### WHAT YOU WILL DO
Within the listing that follows, state how many lines include the word "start"; write only that number.

### INFORMATION PROVIDED

┄┄┄┄┄┄┄┄┄┄

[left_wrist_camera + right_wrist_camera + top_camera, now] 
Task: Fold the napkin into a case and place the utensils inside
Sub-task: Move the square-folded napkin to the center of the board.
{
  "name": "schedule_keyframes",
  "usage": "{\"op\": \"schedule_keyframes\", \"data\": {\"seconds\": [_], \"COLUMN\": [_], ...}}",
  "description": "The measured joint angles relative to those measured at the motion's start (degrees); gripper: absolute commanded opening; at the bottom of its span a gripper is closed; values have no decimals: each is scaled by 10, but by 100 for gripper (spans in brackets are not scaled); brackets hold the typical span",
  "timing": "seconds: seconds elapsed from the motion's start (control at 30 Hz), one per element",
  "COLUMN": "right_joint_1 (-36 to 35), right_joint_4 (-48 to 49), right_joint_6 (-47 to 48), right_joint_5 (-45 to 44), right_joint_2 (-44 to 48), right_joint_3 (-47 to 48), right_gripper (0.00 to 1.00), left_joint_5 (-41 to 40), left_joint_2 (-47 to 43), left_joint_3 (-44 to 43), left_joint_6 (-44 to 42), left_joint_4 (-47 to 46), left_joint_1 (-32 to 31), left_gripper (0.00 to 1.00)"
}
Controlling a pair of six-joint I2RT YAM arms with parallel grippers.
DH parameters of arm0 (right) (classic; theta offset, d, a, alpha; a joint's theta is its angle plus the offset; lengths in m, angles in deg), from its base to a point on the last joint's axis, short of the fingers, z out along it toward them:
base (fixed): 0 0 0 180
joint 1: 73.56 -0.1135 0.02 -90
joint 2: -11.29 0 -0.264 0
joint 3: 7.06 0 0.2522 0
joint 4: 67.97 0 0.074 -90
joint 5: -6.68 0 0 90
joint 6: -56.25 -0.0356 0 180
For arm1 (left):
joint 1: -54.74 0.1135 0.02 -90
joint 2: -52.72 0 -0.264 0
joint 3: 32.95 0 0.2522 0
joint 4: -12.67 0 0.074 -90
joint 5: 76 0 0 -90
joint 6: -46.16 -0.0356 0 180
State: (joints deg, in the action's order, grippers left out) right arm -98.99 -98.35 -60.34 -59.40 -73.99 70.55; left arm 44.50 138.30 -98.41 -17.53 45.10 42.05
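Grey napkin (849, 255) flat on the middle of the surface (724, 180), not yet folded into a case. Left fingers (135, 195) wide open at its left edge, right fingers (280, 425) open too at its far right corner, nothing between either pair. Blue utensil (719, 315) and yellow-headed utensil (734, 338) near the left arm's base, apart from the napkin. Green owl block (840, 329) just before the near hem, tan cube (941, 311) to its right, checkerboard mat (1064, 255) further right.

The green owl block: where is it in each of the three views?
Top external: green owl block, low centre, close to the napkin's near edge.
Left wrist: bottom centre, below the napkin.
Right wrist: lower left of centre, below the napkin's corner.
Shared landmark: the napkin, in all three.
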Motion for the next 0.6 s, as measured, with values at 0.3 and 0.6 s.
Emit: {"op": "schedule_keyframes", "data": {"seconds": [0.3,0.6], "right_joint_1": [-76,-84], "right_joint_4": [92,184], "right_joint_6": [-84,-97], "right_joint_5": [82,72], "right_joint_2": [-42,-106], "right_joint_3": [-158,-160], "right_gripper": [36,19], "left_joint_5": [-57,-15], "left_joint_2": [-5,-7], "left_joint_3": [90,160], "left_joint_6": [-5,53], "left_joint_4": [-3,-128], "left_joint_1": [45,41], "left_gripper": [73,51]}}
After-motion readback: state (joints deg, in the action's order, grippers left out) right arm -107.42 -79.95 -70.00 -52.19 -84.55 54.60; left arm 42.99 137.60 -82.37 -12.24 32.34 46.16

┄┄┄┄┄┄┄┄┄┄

### OUTPUT
2